As the university prepares in August to welcome back thousands of students, faculty and staff to campus for the first time since spring, the college experience and campus life that many were used to might look significantly different as a result of COVID-19.
On Tuesday, the Board of Trustees approved the draft of the Resuming University Operations Amid a Global Pandemic plan to resume campus operations in the fall. In the plan, the university laid out several guidelines and regulations for once campus operations resume to promote the health and safety of the USF community.
For some students, the new guidelines will significantly impact the social aspect of college.

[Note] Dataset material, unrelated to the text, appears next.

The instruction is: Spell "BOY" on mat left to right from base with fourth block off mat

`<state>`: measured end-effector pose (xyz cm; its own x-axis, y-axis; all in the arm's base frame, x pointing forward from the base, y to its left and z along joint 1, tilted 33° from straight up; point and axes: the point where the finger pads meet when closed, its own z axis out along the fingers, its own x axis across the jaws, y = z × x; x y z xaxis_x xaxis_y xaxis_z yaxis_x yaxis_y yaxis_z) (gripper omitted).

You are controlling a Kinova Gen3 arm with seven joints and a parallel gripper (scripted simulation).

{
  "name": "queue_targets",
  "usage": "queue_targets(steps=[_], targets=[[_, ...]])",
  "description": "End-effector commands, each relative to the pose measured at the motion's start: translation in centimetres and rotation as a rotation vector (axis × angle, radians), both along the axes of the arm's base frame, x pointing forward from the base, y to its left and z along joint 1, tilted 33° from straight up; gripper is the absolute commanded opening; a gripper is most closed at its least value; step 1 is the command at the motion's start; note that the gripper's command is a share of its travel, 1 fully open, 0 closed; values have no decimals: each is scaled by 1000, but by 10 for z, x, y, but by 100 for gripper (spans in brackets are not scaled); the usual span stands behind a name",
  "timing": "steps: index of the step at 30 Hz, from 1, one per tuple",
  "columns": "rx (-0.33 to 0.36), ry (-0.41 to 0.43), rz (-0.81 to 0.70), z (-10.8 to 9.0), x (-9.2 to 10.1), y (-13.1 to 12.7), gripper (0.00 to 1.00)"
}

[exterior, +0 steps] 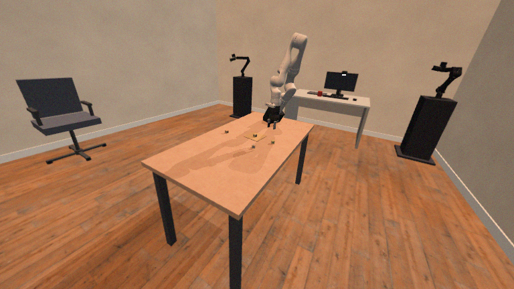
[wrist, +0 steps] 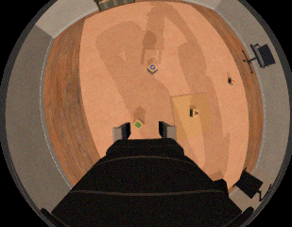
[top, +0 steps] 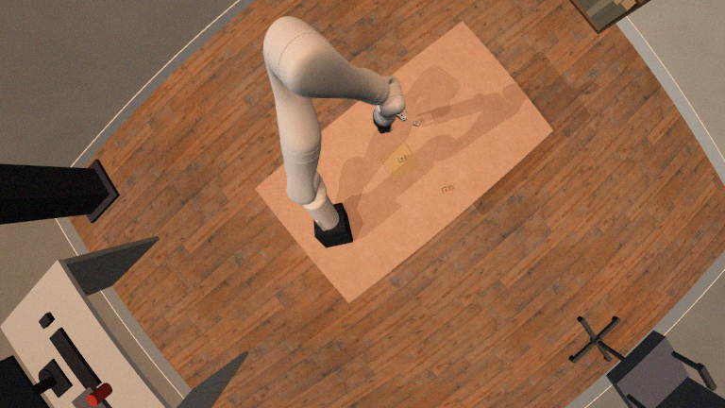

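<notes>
My gripper (top: 383,127) (exterior: 271,123) (wrist: 145,128) is open and empty, hanging above the table beside the mat. In the wrist view a small block with a green mark (wrist: 138,124) (exterior: 272,141) lies on the table straight below, between the two fingers; the overhead view hides it. The tan mat (top: 410,167) (exterior: 259,138) (wrist: 185,128) holds one block (top: 401,158) (exterior: 255,134) (wrist: 194,113). A grey block (top: 416,122) (exterior: 253,146) (wrist: 152,68) lies off the mat, beyond the gripper. A block with a red mark (top: 446,188) (exterior: 226,131) (wrist: 231,79) lies off the mat on the other side. The letters are too small to read.
The table (top: 480,88) (exterior: 227,179) carries the robot base (top: 333,232) at one end. A chair (exterior: 56,112), a desk with a monitor (exterior: 340,81) and two camera stands (exterior: 241,96) (exterior: 426,126) stand around the room, away from the table.
</notes>
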<state>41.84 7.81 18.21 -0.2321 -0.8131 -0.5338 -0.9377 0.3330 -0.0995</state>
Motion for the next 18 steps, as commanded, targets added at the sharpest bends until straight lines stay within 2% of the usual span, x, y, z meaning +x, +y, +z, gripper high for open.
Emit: queue_targets(steps=[1, 13, 15, 18], targets=[[14, 26, -39, -1, 0, 1, 100], [114, 214, -357, -10, -2, -4, 100], [114, 214, -357, -10, -2, -4, 100], [141, 266, -444, -13, -3, -5, 100]])
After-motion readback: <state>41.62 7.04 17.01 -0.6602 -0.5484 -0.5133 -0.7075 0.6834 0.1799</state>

Michelle Brooks, a junior majoring in integrated public relations and advertising, said she will have to find other ways to hang out with her friends in a way that doesn’t jeopardize their health.

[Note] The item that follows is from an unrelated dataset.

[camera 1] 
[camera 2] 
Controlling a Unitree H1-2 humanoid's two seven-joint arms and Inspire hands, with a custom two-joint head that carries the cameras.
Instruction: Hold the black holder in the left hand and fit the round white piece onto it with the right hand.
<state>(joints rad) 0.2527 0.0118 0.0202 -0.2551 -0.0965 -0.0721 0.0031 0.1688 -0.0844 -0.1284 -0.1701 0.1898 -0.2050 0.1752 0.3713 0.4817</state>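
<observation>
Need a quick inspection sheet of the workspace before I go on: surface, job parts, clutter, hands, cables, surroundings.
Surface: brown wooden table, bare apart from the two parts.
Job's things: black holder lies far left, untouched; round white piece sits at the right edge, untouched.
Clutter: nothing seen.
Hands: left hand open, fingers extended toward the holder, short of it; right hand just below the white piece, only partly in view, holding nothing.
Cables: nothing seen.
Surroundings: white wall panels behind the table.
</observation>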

Despite the challenges, she is looking forward to being back on campus and attending in-person classes.
“I feel like the new guidelines for the fall reopening are interesting,” Brooks said. “For classes, I plan on attending in person if given the option because I learn better that way. I will just be aware to wear a face mask and distance myself from as many people as possible.”
Students will be required to use face coverings in shared spaces and, if not met, the student could be removed from the activity and/or be subject to disciplinary action.
As a way to mitigate the spread of COVID-19, the university will provide hand sanitizers on all campuses as well as two reusable cloth face masks for each student, faculty and staff, according to the plan.
Kennedy Marthaler, a junior majoring in biological health sciences, said it will be upsetting to see how different campus life will look like in the fall.
“The fact that we will be required to wear masks in class and in other areas, along with the requirement to social distance and not have group gatherings in certain areas is sad and makes me a lot less excited to go to school,” Marthaler said.
“The new guidelines that USF will be following to open in fall, although completely understandable due to the obvious risks that have been linked to COVID-19, are really disappointing to hear.”
With social distancing guidelines still in place, the future of campuswide events is still uncertain. With that, student organizations are having to stretch their creativity when planning for events once campus reopens.
Thomaz Musman, a junior majoring in mass communications and management, is part of USF Hillel. Musman said the organization is still unsure how regular events will be held and how students would interact with each other.
“I believe that the new guidelines will impact a lot of the life on campus, as the amount of people that walk around on a daily basis are many, and it’s hard to avoid human contact with others, especially when going between classes from building to building,” Musman said.
“Another thing we need to remember is how student organizations and other campus events will be occurring, as continuing to provide online contact while still being on campus might not be as easy and satisfactory as it should.”
With the university’s phased approach to resume normal campus operations in the fall, campuswide events may only resume with a limit of 50 attendees. Depending on the Centers for Disease Control and Prevention’s guidelines, unrestricted events may resume in phase four.
In regard to classes, Musman said he will be taking in-person classes as most of his schedule consists of hands-on instruction. However, depending on the final guidelines, some in-person classes “might be harder to opt for.”
“I see that the classes where many people get together, like auditoriums and such, will be harder to control and define, as those usually have fewer sections for students to choose from.”
In the fall semester, face-to-face classes of over 100 students will be required to be conducted virtually while class sizes of 50-100 will be “strongly encouraged” for virtual delivery.
For senior Tim Hagen, the plan is a “fumble.”
“The largest danger in the spread at the university should be recognized as students that are sitting inside in unventilated tight classrooms that transition students throughout the day,” Hagen said. “I think this plan would be much more accommodating than what they’re explaining here for the professors and students.”
While some students can’t wait for the moment they step foot on campus, others feel more apprehensive about going back.
Melanie Guerra, a junior majoring in microbiology, said she is still unsure about returning in the fall despite registering for in-person classes.
“I’m waiting for my professors to send out their plans because I don’t want to spend so much money and time for an experience I could do at home,” Guerra said. “Overall, I’m a bit sad, frustrated and apprehensive.”
Besides facing the challenge of commuting, Guerra said the guidelines and measurements being implemented by the university might be difficult to enforce due to its large student body.
“Spaces such as the library and the [Marshall Student Center] are so heavily used that it would be hard for them to function well with the guidelines,” Guerra said.
For Brittany Warden, a junior majoring in psychology, so long as the guidelines are enforced, she is not worried about taking in-person classes.
“I feel like the new guidelines are great precautions in ensuring that the coronavirus doesn’t spread on campus and affect the lives of the students and their families,” Warden said. “I think it’s going to be less crowded on campus for sure, and we probably won’t have some of the amenities that we did before, or they will be very different.”
Amid uncertainties surrounding how the fall semester will unfold, Marthaler said she is remaining positive.
“I hope the whole situation changes somehow and we don’t have to have as many restrictions in place,” Marthaler said.